### To do
When a line in the data below includes "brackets", pick it out and copy it.

Supplied material Block Start

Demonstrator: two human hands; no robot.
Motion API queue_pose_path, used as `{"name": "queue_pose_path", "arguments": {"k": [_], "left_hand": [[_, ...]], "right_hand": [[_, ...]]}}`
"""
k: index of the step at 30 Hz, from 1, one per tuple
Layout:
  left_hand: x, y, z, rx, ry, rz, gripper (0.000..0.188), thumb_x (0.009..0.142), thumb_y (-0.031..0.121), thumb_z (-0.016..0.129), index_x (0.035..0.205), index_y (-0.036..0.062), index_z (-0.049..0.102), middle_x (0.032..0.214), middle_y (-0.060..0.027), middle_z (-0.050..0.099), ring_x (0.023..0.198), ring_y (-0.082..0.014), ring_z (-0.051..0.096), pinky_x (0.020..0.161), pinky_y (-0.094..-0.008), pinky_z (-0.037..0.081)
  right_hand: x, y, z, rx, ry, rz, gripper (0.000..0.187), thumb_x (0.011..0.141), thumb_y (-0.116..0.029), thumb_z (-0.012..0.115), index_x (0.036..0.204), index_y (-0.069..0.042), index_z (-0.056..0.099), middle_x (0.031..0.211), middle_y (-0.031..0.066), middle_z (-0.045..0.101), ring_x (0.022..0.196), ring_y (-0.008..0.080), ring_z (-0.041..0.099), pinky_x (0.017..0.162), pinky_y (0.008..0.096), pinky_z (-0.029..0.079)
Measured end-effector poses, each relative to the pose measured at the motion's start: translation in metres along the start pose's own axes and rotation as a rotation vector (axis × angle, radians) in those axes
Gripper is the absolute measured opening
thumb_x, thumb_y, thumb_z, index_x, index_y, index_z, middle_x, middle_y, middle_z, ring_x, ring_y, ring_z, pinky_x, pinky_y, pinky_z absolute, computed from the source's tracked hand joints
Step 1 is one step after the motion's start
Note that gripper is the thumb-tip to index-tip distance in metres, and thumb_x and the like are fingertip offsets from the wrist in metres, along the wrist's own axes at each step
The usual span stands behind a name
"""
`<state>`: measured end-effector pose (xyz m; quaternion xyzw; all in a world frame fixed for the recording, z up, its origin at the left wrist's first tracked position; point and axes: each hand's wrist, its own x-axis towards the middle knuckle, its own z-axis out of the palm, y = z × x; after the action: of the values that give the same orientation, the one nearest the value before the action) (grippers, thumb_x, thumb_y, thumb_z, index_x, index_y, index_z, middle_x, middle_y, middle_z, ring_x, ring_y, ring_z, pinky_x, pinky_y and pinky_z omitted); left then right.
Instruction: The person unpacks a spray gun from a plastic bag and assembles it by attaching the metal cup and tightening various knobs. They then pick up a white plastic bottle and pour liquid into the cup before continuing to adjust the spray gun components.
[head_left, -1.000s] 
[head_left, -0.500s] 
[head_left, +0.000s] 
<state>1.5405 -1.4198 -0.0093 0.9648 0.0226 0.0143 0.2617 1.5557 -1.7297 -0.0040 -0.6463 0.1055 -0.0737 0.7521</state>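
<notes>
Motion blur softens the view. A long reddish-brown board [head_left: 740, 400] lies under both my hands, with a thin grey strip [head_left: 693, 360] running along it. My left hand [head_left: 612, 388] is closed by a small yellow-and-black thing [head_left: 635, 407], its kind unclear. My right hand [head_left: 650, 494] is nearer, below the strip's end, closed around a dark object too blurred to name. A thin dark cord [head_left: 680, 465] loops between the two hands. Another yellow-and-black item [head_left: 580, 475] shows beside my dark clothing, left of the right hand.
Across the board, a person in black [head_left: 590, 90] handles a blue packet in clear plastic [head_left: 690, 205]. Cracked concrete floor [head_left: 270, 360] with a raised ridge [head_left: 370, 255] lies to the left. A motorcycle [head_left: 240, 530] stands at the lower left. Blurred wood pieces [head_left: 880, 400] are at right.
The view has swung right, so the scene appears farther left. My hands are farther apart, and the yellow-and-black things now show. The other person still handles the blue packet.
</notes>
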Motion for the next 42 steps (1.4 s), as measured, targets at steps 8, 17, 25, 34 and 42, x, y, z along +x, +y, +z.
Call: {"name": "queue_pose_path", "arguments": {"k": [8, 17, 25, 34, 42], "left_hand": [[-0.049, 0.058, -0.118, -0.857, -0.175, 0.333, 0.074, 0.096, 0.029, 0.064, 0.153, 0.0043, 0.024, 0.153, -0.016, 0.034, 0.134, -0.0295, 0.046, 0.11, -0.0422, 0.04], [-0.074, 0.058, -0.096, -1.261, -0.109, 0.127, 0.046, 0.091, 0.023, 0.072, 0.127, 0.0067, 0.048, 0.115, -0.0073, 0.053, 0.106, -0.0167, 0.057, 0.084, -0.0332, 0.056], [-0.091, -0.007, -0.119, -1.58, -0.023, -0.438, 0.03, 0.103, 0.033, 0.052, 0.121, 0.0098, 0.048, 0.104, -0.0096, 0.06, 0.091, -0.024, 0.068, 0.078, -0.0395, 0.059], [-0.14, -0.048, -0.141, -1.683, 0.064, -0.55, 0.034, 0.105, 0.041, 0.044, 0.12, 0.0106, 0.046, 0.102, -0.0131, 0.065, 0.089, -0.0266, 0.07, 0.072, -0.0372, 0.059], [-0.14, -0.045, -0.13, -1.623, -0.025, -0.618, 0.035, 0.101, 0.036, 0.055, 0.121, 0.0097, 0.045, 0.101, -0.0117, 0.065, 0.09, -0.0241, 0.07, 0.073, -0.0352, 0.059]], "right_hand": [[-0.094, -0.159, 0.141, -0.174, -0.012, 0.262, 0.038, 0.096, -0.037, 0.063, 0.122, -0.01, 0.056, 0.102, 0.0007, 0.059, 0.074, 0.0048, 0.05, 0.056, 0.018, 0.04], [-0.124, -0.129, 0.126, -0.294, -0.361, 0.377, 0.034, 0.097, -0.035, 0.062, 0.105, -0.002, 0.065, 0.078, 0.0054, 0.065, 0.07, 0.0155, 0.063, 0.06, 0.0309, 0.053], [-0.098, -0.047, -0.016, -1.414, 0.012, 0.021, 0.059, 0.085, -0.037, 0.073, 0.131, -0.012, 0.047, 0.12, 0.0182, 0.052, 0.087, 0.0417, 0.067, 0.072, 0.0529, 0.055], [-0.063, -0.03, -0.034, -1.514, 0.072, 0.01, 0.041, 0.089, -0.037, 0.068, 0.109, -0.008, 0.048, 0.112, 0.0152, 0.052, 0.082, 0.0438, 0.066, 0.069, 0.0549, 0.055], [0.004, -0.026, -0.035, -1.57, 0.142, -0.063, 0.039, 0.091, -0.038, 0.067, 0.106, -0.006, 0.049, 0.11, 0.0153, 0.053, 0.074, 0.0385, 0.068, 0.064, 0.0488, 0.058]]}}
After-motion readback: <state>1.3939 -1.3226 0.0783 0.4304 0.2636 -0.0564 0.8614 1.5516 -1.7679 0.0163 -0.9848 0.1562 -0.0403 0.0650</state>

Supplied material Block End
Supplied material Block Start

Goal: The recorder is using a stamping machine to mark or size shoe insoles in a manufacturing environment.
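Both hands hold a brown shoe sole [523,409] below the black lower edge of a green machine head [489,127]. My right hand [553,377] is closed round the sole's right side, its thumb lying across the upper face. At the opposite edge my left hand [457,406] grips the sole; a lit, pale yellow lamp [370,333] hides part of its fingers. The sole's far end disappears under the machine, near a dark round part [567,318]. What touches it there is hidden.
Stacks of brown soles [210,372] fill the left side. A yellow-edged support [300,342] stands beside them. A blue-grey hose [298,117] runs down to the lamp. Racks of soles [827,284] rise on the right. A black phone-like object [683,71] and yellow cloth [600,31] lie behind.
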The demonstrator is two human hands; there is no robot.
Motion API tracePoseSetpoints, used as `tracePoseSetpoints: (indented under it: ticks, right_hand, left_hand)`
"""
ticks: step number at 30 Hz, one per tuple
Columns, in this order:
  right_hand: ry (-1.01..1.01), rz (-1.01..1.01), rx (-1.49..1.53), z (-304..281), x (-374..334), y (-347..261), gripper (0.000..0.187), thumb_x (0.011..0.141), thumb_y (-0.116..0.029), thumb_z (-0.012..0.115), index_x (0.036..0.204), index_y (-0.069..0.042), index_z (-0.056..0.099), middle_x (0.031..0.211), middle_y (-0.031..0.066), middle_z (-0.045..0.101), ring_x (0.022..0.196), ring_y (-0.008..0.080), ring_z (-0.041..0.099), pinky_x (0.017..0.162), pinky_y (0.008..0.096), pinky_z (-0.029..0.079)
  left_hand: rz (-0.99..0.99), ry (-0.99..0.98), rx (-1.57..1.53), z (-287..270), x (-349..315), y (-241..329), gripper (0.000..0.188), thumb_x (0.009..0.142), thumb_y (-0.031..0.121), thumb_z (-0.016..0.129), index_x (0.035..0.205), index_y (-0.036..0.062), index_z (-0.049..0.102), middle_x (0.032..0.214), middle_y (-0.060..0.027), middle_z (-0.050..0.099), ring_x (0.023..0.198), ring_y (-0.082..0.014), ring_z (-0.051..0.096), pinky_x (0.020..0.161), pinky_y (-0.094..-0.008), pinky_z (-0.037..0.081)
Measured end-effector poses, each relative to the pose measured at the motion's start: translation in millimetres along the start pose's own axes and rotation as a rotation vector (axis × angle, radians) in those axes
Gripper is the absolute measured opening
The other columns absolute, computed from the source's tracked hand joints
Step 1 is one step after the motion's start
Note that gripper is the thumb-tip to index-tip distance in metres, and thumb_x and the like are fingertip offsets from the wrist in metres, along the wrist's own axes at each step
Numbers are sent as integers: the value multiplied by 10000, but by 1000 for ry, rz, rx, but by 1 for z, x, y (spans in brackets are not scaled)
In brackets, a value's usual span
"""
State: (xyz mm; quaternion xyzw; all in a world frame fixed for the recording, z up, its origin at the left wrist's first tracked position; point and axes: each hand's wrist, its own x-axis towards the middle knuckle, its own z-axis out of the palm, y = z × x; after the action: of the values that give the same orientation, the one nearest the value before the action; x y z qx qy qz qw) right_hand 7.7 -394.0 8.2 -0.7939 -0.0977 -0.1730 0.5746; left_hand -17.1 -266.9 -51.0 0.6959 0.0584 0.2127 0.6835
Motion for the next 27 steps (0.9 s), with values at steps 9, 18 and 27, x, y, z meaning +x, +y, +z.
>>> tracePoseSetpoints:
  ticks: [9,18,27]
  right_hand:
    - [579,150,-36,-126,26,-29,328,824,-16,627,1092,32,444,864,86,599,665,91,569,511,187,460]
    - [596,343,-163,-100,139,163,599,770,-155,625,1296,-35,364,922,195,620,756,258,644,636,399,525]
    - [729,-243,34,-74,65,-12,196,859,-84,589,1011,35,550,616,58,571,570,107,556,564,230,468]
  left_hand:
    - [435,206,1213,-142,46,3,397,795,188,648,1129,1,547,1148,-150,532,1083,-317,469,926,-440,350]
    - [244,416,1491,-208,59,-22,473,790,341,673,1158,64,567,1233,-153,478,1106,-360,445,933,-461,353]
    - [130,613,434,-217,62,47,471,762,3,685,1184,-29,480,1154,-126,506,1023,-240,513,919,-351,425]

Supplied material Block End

### Your solution
Numbers are sent as integers: the value multiplied by 10000, but by 1000 for ry, rz, rx, but by 1 for z, x, y (spans in brackets are not scaled)
In brackets, a value's usual span

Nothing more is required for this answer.